→ Your objective
A verbatim reproduction of the lines below, from the line containing "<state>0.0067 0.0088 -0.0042" through the line containing "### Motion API", both ends included, is the whole required output.
====== Supplied records
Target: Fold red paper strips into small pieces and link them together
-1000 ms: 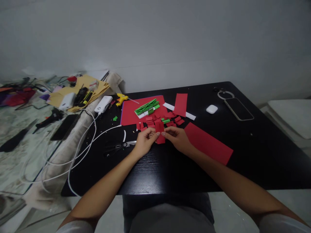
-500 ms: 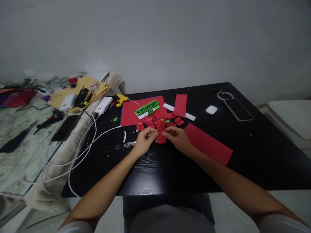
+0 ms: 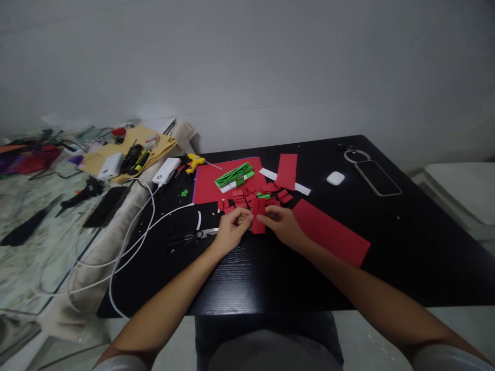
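A narrow folded strip of red paper (image 3: pixel 258 222) is held upright between my two hands over the black table. My left hand (image 3: pixel 232 226) pinches its left edge with thumb and fingers. On the right edge, my right hand (image 3: pixel 281 223) pinches it the same way. Just behind the hands lies a pile of small folded red paper pieces (image 3: pixel 238 196), with a few green pieces (image 3: pixel 264 196) among them. Folded green paper (image 3: pixel 234 174) rests on a large red sheet (image 3: pixel 204 188). Scissors (image 3: pixel 197 234) with black handles lie left of my left hand.
Right of my hands is a red paper sheet (image 3: pixel 332 232); a smaller red piece (image 3: pixel 286 171) overlaps a white strip (image 3: pixel 303 188). A yellow glue gun (image 3: pixel 195 162), a white power bank (image 3: pixel 166 170) and white cables (image 3: pixel 144 234) are at left. A white case (image 3: pixel 335 178) and phone (image 3: pixel 378 178) lie right.
The red strip has shifted slightly to the right between my fingers, and its lower part lies flatter to view. Both hands keep their pinch. The whole view has tilted up a little.
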### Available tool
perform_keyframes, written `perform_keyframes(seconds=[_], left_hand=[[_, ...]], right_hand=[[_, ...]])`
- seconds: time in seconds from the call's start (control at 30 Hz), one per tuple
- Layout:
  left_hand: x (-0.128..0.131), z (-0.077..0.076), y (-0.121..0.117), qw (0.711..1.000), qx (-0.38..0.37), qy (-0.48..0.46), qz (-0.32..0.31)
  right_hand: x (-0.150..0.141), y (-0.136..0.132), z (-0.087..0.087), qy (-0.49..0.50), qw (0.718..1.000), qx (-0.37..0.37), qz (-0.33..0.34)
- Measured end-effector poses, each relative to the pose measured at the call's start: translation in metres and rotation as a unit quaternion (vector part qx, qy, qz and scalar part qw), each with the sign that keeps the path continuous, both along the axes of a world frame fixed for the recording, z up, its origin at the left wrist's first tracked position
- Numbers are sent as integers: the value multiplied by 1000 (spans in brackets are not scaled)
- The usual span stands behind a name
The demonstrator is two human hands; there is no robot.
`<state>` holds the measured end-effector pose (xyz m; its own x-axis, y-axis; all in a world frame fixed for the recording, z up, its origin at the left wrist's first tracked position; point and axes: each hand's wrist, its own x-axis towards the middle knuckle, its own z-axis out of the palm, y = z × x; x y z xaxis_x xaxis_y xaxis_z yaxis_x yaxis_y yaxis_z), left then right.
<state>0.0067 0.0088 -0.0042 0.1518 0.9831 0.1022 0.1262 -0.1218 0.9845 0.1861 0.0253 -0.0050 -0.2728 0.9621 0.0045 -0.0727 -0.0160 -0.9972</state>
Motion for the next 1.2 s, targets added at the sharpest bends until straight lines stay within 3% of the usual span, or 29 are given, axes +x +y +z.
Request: perform_keyframes(seconds=[0.5,0.67,0.9,1.07,1.2], left_hand=[[1,-4,0,1000,-1,-21,15],[-1,1,1,999,20,0,27],[-6,-1,5,993,86,48,60],[-3,-3,1,999,14,-16,34],[-1,0,0,998,21,-41,34]], right_hand=[[-2,0,0,-7,1000,0,-22],[0,2,1,-18,999,6,-28],[1,2,3,-52,994,69,-68],[1,-2,4,3,1000,3,-25],[1,-1,1,38,999,16,-32]])
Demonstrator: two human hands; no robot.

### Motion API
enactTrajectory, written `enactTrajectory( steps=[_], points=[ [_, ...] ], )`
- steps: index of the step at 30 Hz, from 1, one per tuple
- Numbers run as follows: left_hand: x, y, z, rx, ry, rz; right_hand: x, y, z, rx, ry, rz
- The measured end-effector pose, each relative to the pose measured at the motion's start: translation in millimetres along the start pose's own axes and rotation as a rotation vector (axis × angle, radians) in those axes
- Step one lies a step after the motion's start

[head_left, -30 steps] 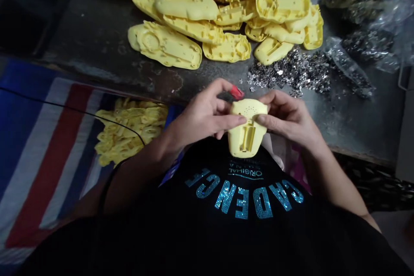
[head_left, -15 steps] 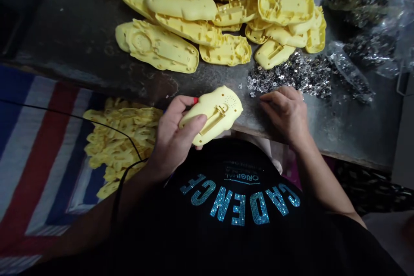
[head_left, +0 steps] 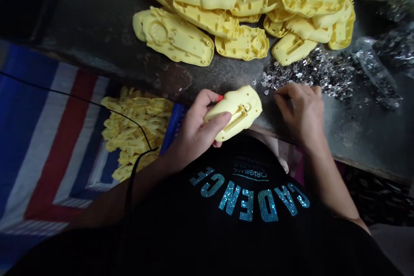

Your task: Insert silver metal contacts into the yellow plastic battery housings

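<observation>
A yellow plastic housing shell (head_left: 250, 112) with a long battery slot and a patch of small holes is gripped in my left hand (head_left: 202, 131), thumb on top and a finger with a red tip behind its upper edge. It is tilted, just in front of the table edge. My right hand (head_left: 302, 112) rests by the table's front, fingers bent together at the near side of a heap of small shiny metal clips (head_left: 313, 71). Whether a clip is between those fingertips is too small to tell.
More yellow shells (head_left: 194, 30) are piled across the back of the dark table (head_left: 106, 39). Clear bags of metal pieces (head_left: 377, 71) lie at the right. Below left, a blue crate holds yellow parts (head_left: 139, 125), and a black cable (head_left: 80, 101) crosses there.
Both hands were on the shell a second ago. My right hand has let go and moved to the metal clips, while my left hand has turned the shell slantwise. The view has shifted slightly.
</observation>
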State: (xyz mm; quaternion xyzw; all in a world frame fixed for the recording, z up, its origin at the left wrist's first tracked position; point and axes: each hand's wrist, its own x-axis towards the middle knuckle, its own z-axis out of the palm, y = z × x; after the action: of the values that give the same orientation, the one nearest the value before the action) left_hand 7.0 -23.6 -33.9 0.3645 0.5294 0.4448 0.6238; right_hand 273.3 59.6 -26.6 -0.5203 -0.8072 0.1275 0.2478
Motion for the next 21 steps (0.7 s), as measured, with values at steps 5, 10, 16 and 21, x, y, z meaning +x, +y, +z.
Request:
enactTrajectory(
  steps=[5,10,16,21],
  points=[
    [-2,7,18.7,-0.036,-0.148,-0.009,-22,-26,-17,0.577,-0.016,0.068],
    [-6,12,31.6,-0.155,-0.278,-0.096,-32,-38,-18,0.458,0.044,-0.057],
    [-10,17,38.7,-0.233,-0.338,-0.258,-41,-36,-27,0.439,0.037,-0.047],
    [-16,22,47.6,-0.253,-0.29,-0.204,-42,-39,-30,0.576,0.075,0.013]
  ],
)
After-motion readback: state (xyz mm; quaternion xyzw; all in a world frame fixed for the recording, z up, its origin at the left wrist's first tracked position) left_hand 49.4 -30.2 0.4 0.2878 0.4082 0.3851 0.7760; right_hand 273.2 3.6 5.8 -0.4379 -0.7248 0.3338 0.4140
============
→ Exercise solution
<state>0.0067 0.0088 -0.0042 0.1518 0.9831 0.1022 0.1262 -0.1218 0.9845 0.1861 0.0253 -0.0050 -0.2728 0.9621 0.0045 -0.0727 -0.0160 -0.9972</state>
Motion for the next 1.2 s, targets added at the sharpest bends until straight lines stay within 3% of the usual span, or 29 are given, axes +x +y +z.
Request: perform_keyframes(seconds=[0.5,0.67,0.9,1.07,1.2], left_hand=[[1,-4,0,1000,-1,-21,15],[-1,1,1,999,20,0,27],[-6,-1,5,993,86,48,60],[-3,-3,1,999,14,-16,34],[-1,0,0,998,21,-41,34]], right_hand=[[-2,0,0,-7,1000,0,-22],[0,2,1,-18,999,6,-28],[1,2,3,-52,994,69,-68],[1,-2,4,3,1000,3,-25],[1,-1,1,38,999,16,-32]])
Demonstrator: two human hands; no robot.

### Motion API

There is nothing further to add to the answer.